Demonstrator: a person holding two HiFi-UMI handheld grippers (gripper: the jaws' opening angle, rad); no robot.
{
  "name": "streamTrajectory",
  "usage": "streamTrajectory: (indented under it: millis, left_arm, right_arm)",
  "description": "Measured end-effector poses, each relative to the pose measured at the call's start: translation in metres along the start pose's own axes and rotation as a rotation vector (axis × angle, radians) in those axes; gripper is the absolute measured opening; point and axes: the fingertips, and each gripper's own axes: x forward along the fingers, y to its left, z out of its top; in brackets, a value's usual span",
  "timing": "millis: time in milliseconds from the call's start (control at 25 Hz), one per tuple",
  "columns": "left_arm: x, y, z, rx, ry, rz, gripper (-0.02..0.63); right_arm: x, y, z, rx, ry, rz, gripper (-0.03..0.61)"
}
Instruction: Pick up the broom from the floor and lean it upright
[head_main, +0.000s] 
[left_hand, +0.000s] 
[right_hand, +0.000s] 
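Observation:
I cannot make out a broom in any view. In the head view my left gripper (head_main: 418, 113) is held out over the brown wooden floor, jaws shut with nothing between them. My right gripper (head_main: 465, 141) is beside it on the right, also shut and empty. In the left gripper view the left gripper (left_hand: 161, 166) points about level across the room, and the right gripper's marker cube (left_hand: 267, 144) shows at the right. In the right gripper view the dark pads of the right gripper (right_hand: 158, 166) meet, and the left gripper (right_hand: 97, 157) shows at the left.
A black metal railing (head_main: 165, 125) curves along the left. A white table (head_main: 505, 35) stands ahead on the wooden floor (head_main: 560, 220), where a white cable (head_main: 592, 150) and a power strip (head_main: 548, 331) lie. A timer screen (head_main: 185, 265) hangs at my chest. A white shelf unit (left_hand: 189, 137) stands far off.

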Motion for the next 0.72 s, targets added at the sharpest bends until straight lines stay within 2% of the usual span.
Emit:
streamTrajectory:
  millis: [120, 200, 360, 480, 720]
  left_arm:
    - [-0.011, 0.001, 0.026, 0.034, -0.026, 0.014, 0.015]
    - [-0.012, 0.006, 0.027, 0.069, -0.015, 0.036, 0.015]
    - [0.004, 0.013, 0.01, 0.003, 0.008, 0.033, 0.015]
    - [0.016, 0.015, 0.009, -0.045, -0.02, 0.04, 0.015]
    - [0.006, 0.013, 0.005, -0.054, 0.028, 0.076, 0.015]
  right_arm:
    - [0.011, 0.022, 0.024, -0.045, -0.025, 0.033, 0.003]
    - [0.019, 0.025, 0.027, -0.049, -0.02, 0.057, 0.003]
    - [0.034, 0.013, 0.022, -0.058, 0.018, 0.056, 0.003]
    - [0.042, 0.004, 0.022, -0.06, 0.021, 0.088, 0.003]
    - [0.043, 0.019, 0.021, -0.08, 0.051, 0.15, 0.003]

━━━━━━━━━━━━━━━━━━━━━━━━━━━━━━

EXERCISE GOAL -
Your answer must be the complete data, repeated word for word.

SOLUTION TO THIS TASK -
Demonstrator: a person holding two HiFi-UMI handheld grippers (gripper: the jaws' opening angle, rad); no robot.
{
  "name": "streamTrajectory",
  "usage": "streamTrajectory: (indented under it: millis, left_arm, right_arm)",
  "description": "Measured end-effector poses, each relative to the pose measured at the call's start: translation in metres along the start pose's own axes and rotation as a rotation vector (axis × angle, radians) in those axes; gripper is the absolute measured opening; point and axes: the fingertips, and each gripper's own axes: x forward along the fingers, y to its left, z out of its top; in brackets, a value's usual span",
  "timing": "millis: time in milliseconds from the call's start (control at 25 Hz), one per tuple",
  "columns": "left_arm: x, y, z, rx, ry, rz, gripper (-0.02..0.63); right_arm: x, y, z, rx, ry, rz, gripper (-0.03..0.61)"
}
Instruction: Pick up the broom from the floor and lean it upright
[head_main, +0.000s] 
[left_hand, +0.000s] 
[right_hand, +0.000s] 
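Observation:
I cannot make out a broom in any view. In the head view my left gripper (head_main: 418, 113) is held out over the brown wooden floor, jaws shut with nothing between them. My right gripper (head_main: 465, 141) is beside it on the right, also shut and empty. In the left gripper view the left gripper (left_hand: 161, 166) points about level across the room, and the right gripper's marker cube (left_hand: 267, 144) shows at the right. In the right gripper view the dark pads of the right gripper (right_hand: 158, 166) meet, and the left gripper (right_hand: 97, 157) shows at the left.
A black metal railing (head_main: 165, 125) curves along the left. A white table (head_main: 505, 35) stands ahead on the wooden floor (head_main: 560, 220), where a white cable (head_main: 592, 150) and a power strip (head_main: 548, 331) lie. A timer screen (head_main: 185, 265) hangs at my chest. A white shelf unit (left_hand: 189, 137) stands far off.
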
Motion for the next 0.72 s, targets added at the sharpest bends until straight lines stay within 2% of the usual span.
Emit:
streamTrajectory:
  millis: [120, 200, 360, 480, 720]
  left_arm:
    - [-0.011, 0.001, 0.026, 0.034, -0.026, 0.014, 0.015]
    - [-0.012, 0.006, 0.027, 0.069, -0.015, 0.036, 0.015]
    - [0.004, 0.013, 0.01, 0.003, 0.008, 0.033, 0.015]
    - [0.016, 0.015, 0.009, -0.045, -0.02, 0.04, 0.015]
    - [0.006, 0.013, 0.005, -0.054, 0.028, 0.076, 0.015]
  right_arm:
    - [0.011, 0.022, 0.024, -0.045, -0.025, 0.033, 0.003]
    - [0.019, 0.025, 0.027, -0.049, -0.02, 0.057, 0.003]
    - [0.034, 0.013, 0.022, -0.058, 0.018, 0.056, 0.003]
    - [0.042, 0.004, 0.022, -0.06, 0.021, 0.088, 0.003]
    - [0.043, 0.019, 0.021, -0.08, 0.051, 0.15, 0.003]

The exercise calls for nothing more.